**EXERCISE OBJECTIVE:** Hunt through the entries for the word "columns" and copy each line in which it appears.

Data extracted from a collection
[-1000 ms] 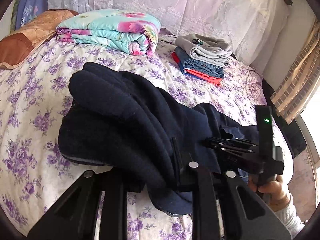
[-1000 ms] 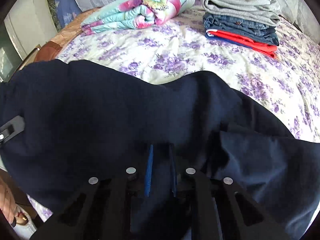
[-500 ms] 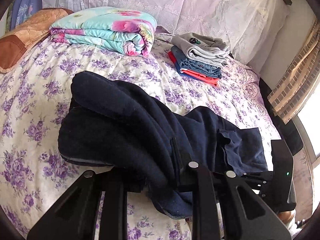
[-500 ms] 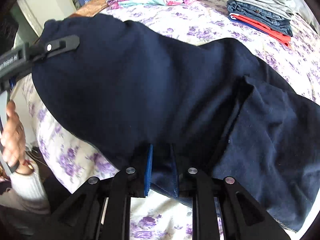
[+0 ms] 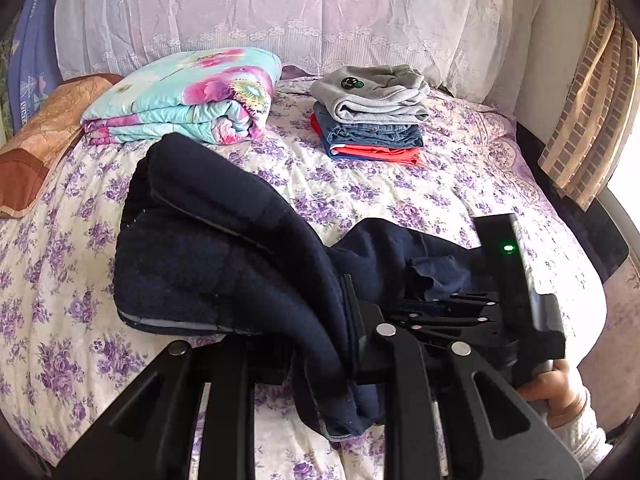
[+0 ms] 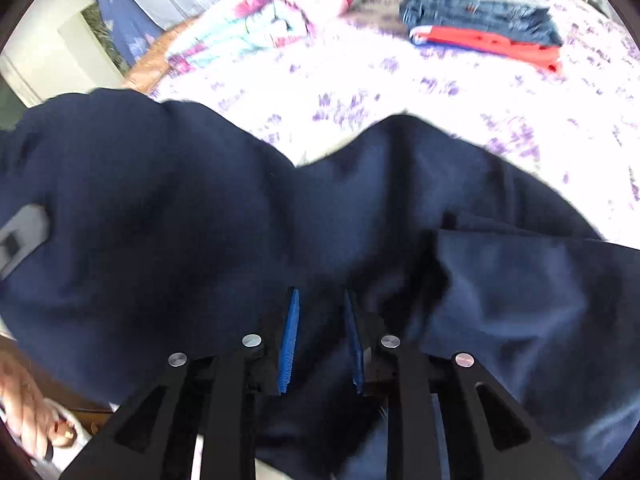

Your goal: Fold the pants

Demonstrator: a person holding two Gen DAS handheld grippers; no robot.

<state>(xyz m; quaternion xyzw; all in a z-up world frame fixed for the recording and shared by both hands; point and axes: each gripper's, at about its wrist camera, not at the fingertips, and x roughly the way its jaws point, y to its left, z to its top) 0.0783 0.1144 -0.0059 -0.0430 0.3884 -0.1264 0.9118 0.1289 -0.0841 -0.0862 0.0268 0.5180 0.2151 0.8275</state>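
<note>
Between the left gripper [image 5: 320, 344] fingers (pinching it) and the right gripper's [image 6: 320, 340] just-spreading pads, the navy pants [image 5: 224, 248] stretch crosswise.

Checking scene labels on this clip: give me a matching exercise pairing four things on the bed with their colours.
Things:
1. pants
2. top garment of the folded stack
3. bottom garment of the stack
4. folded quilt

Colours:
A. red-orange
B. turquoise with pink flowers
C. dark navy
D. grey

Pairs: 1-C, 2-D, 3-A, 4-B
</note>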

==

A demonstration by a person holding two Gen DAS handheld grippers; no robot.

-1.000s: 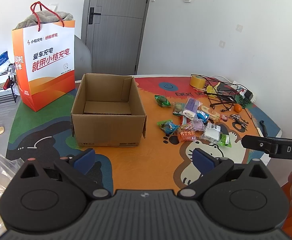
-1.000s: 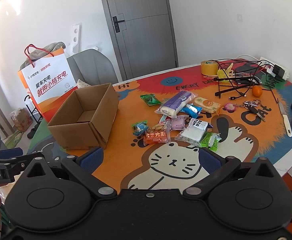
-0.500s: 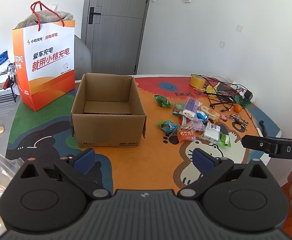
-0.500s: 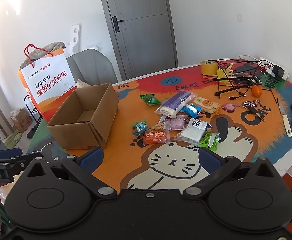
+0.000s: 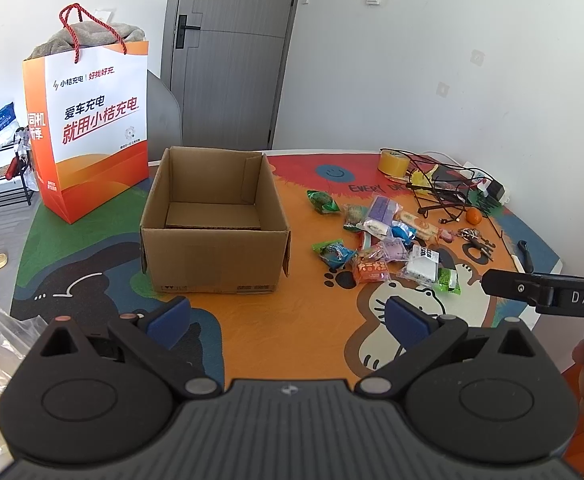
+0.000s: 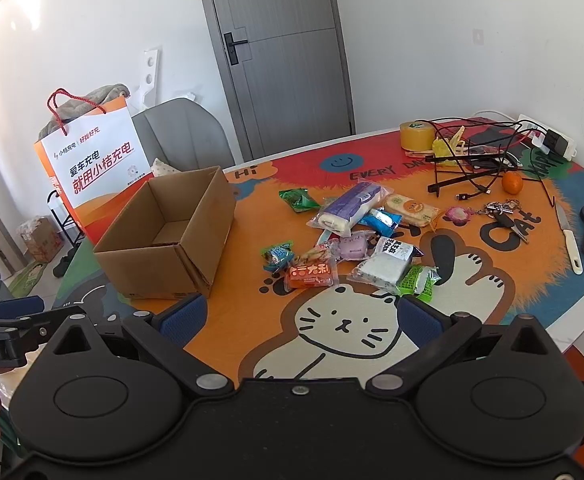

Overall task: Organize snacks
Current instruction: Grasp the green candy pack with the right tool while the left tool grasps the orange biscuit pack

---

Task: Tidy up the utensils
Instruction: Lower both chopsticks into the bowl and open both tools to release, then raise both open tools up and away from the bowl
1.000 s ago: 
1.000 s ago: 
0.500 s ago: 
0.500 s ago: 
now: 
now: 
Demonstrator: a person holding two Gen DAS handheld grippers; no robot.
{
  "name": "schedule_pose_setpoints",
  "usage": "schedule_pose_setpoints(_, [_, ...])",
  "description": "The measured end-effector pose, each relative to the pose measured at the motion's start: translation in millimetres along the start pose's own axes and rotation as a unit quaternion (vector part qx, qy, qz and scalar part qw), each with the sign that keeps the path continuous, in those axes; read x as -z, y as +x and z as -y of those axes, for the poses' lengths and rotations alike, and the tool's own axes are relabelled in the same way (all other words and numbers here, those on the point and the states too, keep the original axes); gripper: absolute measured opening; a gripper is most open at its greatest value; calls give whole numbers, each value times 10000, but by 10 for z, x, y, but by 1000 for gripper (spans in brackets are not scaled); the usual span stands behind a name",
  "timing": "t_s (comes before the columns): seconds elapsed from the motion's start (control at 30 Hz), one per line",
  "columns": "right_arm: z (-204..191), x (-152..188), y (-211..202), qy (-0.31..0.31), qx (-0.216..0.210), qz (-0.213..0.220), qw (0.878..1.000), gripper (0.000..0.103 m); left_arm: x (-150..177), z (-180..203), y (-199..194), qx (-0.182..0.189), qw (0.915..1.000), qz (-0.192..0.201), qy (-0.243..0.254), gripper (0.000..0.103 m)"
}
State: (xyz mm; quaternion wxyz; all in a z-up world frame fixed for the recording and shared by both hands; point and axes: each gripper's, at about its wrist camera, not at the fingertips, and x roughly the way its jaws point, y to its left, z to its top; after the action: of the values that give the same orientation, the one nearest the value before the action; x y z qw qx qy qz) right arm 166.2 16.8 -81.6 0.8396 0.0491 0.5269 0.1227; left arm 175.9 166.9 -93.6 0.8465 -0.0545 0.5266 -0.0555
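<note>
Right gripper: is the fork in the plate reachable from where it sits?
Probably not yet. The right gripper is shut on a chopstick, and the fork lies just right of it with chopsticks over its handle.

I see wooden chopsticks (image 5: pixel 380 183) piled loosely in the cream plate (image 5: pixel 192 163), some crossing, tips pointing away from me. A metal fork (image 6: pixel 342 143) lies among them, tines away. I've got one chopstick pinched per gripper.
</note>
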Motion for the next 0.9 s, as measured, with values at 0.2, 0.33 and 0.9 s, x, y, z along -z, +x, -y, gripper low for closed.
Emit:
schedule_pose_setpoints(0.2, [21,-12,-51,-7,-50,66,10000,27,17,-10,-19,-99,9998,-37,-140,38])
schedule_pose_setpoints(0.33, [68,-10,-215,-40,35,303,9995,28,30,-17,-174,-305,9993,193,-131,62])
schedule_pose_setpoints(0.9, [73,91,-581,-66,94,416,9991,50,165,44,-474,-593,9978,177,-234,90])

**SOLUTION BELOW:**
  "timing": "t_s (comes before the columns): seconds elapsed from the motion's start (control at 30 Hz), one per line",
  "columns": "right_arm: z (-204..191), x (-152..188), y (-211..202), qy (-0.31..0.31), qx (-0.216..0.210), qz (-0.213..0.220), qw (0.878..1.000), gripper (0.000..0.103 m); left_arm: x (-150..177), z (-180..203), y (-199..194), qx (-0.182..0.189), qw (0.915..1.000), qz (-0.192..0.201), qy (-0.243..0.254), gripper (0.000..0.103 m)"

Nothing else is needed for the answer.